Methods We propose a framework for estimating geographic variability in testing effort, total number of infections, and infection fatality ratio (IFR). Because symptomatic people are more likely to seek testing, we use a noncentral hypergeometric model that accounts for differential probability of positive tests. We apply this framework to the United States (U.S.) COVID-19 pandemic to estimate county-level SARS-CoV-2 IFRs from March 1, 2020 to October 31, 2020. Using data on population size, number of observed cases, number of reported deaths in each U.S. county and state, and number of tests in each U.S. state, we develop a series of estimators to identify the number of SARS-CoV-2 infections and IFRs at the county level. We then perform a simulation and compare the estimated values to simulated values to demonstrate the validity of our approach.
Findings Applying the county-level estimators to the real, unsimulated COVID-19 data spanning March 1, 2020 to October 31, 2020 from across the U.S., we found that IFRs varied from 0 to 0.0273, with an interquartile range of 0.0022 and a median of 0.0018. The estimators for IFRs, number of infections, and number of tests showed high accuracy and precision; for instance, when applied to simulated validation data sets, across counties, Pearson correlation coefficients between estimator means and true values were 0.88, 0.95, and 0.74, respectively.
Interpretation We propose an estimation framework that can be used to identify area-level variation in IFRs and performs well to estimate county-level IFRs in the U.S. COVID-19 pandemic.
1 Introduction
During the course of an epidemic, accurate estimation of the infection fatality ratio (“IFR”) – defined here as the number of deaths caused by an infection per 1000 infected people – is crucial for policy and planning purposes. IFRs may vary by age distribution of the population, distribution of infection across demographic groups, prevalence of underlying health conditions in the population, access to healthcare resources, and other factors1,2. Therefore, a flexible framework for estimating IFRs in different geographic regions and among different populations is important.

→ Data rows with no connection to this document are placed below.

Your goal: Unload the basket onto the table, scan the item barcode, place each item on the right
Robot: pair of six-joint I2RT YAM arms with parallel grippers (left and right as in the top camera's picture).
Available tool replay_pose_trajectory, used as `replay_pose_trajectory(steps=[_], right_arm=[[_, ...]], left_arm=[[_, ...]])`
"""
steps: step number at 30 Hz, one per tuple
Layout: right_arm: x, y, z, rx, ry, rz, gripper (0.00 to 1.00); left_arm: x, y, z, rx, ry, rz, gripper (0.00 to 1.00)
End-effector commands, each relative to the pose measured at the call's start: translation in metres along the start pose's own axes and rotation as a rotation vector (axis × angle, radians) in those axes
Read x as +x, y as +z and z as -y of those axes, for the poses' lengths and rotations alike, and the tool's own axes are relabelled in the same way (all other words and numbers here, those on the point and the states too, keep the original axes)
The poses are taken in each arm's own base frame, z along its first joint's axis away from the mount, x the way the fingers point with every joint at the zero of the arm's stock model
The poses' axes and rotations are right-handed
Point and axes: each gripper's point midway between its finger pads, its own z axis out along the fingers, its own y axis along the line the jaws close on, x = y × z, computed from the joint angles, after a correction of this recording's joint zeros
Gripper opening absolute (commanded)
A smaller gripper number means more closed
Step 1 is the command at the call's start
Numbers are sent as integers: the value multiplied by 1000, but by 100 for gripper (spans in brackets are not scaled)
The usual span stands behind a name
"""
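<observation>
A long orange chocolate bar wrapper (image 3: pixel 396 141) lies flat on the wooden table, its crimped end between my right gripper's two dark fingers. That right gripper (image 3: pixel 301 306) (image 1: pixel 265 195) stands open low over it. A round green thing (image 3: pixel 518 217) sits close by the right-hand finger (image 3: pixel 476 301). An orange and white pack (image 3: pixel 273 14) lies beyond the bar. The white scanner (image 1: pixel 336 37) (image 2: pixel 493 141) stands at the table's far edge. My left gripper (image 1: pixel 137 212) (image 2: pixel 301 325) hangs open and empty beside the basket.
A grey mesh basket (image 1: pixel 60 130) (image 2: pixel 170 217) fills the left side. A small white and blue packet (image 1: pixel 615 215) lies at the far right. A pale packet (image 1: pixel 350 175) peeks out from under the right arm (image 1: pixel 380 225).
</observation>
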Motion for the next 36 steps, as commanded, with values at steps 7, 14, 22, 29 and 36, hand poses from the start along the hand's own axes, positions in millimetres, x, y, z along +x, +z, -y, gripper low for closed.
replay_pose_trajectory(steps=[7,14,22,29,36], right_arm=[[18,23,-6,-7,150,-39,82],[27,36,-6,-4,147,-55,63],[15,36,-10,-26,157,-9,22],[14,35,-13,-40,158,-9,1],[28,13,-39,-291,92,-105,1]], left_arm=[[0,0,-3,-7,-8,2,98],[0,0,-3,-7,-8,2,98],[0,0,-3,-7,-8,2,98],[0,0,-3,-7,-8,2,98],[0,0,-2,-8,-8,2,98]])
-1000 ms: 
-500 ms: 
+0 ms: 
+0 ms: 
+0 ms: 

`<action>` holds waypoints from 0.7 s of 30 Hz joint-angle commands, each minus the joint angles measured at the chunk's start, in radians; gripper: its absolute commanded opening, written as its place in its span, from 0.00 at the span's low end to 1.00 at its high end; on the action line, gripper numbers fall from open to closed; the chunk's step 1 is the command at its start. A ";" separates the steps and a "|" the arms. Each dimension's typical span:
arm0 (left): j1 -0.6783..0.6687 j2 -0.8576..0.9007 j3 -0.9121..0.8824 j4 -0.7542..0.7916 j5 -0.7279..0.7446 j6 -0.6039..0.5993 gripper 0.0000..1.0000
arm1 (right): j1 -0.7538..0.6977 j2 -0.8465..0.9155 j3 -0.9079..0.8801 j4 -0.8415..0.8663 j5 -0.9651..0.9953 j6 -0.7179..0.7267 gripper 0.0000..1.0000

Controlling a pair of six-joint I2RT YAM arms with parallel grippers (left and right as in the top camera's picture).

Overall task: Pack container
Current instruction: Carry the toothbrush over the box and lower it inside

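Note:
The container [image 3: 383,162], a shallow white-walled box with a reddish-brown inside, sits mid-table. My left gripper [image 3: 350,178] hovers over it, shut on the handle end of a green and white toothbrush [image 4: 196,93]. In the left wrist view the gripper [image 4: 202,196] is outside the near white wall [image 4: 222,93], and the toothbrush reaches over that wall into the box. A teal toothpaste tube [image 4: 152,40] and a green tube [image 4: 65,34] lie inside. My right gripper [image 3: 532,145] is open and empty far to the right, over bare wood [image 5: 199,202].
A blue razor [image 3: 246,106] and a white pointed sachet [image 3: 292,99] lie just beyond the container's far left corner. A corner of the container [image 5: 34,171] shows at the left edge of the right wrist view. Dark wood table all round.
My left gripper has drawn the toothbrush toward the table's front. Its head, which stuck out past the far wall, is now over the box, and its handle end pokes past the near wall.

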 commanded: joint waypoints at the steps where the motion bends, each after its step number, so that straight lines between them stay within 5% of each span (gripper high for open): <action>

Accurately ascertaining both the number of deaths and the number of infections can be challenging3. While the number of deaths may be under- or over-reported in some settings4, even more concerning are potential inaccuracies in the ascertainment of the number of infections. While case mortality data may provide an upper bound for the IFR, the total number of infections is likely to be underestimated because infected people may not be tested or report illness. In addition, the availability and uptake of testing, as well as reliability of testing data, may also vary over time and geography. For example, during the COVID-19 pandemic, the number of SARS-CoV-2 nucleic acid amplification tests (NAATs) administered was consistently recorded at the state level across the U.S., though not at the county level5. Focusing on the COVID-19 pandemic in the U.S., here we develop an inferential framework for estimating area-level variation in testing efforts, number of SARS-CoV-2 infections, and SARS-CoV-2 IFRs. Although this framework was developed to address the need for countylevel SARS-CoV-2 IFR estimates in the U.S., it can readily be applied to other geographic settings and pandemics to estimate area-level variation in outcomes.
2 Methods
This analysis aims to develop estimators for the SARS-CoV-2 IFRs – defined here as the number of COVID-19 deaths per 1000 SARS-CoV-2 infections – within each U.S. county. Here we focus on data from March 1, 2020 - October 31, 2020, though this approach can be applied to any time period within the pandemic and to diseases other than COVID-19. There are two primary challenges with developing these estimators for COVID-19. First, the total number of SARS-CoV-2 infections is unknown because most asymptomatic individuals, but also many symptomatic individuals, fail to get tested or report illness6,7,8. Second, although reliable data are available on the number of SARS-CoV-2 NAATs administered per state, reliable testing data are not available at the county level5,9. Having data on testing is needed because it allows sampling effort to be factored in; without it, for instance, it is impossible to know whether observing one or a few cases in a county is indicative of a low SARS-CoV-2 infection ratio or just a limited testing effort. What follows is an inferential framework for estimating the testing effort, number of SARS-CoV-2 infections, and ultimately SARS-CoV-2 IFRs for each county.
2.1 Definitions
At a given time and for a given region (county, state, or the U.S.), let D denote the number of COVID-19 deaths, C denote the number of observed COVID-19 cases, and T denote the number of SARS-CoV-2 NAATs administered. Let P be the population size of the region, assumed effectively fixed over the timescale of the pandemic. Let the number of infections (both observed and unobserved) be denoted ι. Let the IFR, defined as the number of COVID-19 deaths per 1000 SARS-CoV-2 infections, be denoted ϕ. Define ω as the odds ratio of testing an infected vs an uninfected individual. County-, state-, and country-level (nation- level) variables will be denoted with the subscripts C, S, and N respectively. For instance the number of observed cases in a state will be denoted Cs. Estimators will be denoted with ‘hats;’ e.g., the estimator for the number of infections in a county will be denoted . Where it is necessary to distinguish an individual county or state, an additional subscript j will be used; e.g., T0j denotes the number of SARS-CoV-2 NAATs administered in county j.
2.2 Assumptions
To derive an estimator for the county-level IFR, assumptions about several quantities are necessary:
Odds ratios (ω): Although it is not necessary to assume actual values of ω, it is necessary to assume a geographic structure for them for each time point. Here we assume that at a given time point in the pandemic, the odds ratio of testing an infected vs an uninfected individual is the same for all counties, states, and the entire U.S. That is, ωc = ωs = ωn. However, the odds ratios can change through time.
Global IFR (ϕn): To estimate geographic variation in IFR, it is necessary to assume an baseline IFR for the entire region under consideration. In our case, we assume that the IFR across the entire U.S. was five deaths per 1000 infections from March 1, 2020 to October 31, 2020, a widely agreed upon value10.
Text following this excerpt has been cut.